● **GIVEN RECORDS**:
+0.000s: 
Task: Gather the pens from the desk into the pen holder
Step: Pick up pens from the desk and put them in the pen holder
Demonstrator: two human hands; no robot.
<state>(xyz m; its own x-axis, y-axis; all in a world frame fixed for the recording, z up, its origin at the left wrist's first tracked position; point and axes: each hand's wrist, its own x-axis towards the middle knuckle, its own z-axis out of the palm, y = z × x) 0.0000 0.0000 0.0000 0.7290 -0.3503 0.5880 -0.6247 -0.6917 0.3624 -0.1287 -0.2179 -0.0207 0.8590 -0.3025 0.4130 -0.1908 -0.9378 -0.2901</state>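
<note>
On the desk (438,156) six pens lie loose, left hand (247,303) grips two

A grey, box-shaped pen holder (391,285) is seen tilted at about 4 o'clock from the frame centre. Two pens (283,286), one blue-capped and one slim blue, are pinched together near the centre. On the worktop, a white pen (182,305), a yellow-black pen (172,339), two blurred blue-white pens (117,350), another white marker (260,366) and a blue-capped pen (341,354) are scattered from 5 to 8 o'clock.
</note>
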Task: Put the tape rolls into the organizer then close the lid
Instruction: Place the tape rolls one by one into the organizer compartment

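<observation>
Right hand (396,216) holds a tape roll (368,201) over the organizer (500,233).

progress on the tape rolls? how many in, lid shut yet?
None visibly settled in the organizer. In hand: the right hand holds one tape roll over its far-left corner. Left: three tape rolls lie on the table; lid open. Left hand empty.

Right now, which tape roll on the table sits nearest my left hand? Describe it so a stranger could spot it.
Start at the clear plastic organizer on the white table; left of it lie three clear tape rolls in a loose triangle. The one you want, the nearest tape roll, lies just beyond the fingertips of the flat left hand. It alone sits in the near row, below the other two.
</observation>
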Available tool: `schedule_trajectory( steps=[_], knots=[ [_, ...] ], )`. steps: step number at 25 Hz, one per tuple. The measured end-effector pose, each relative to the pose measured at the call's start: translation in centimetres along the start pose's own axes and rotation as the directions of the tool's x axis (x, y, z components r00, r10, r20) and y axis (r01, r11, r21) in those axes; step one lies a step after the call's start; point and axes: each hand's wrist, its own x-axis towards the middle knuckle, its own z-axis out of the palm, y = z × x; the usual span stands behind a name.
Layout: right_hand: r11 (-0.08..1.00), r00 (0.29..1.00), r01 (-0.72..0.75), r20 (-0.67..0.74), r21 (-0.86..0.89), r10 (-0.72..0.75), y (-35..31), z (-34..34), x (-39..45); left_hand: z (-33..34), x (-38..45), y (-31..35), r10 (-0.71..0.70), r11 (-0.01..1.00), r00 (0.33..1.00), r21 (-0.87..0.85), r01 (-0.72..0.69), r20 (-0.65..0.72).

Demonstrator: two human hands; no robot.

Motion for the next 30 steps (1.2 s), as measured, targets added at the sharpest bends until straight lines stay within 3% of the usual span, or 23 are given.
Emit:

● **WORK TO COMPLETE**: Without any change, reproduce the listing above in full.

● **EXPECTED ANSWER**:
+0.000s: 
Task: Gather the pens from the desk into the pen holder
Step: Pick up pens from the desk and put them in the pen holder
Demonstrator: two human hands; no robot.
<state>(xyz m; its own x-axis, y-axis; all in a world frame fixed for the recording, z up, its origin at the left wrist's first tracked position; point and axes: each hand's wrist, its own x-axis towards the middle knuckle, its own z-axis out of the palm, y = z × x) 0.0000 0.0000 0.0000 0.7290 -0.3503 0.5880 -0.6247 -0.6917 0.3624 -0.1287 -0.2179 -0.0207 0.8590 -0.3025 0.4130 -0.1908 -0.9378 -0.2901</state>
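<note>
On the desk (438,156) six pens lie loose, left hand (247,303) grips two

A grey, box-shaped pen holder (391,285) is seen tilted at about 4 o'clock from the frame centre. Two pens (283,286), one blue-capped and one slim blue, are pinched together near the centre. On the worktop, a white pen (182,305), a yellow-black pen (172,339), two blurred blue-white pens (117,350), another white marker (260,366) and a blue-capped pen (341,354) are scattered from 5 to 8 o'clock.
</note>
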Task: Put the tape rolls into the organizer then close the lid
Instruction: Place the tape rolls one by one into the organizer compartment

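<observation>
Right hand (396,216) holds a tape roll (368,201) over the organizer (500,233).

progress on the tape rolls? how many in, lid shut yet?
None visibly settled in the organizer. In hand: the right hand holds one tape roll over its far-left corner. Left: three tape rolls lie on the table; lid open. Left hand empty.

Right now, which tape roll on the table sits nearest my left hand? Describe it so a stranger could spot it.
Start at the clear plastic organizer on the white table; left of it lie three clear tape rolls in a loose triangle. The one you want, the nearest tape roll, lies just beyond the fingertips of the flat left hand. It alone sits in the near row, below the other two.
</observation>
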Available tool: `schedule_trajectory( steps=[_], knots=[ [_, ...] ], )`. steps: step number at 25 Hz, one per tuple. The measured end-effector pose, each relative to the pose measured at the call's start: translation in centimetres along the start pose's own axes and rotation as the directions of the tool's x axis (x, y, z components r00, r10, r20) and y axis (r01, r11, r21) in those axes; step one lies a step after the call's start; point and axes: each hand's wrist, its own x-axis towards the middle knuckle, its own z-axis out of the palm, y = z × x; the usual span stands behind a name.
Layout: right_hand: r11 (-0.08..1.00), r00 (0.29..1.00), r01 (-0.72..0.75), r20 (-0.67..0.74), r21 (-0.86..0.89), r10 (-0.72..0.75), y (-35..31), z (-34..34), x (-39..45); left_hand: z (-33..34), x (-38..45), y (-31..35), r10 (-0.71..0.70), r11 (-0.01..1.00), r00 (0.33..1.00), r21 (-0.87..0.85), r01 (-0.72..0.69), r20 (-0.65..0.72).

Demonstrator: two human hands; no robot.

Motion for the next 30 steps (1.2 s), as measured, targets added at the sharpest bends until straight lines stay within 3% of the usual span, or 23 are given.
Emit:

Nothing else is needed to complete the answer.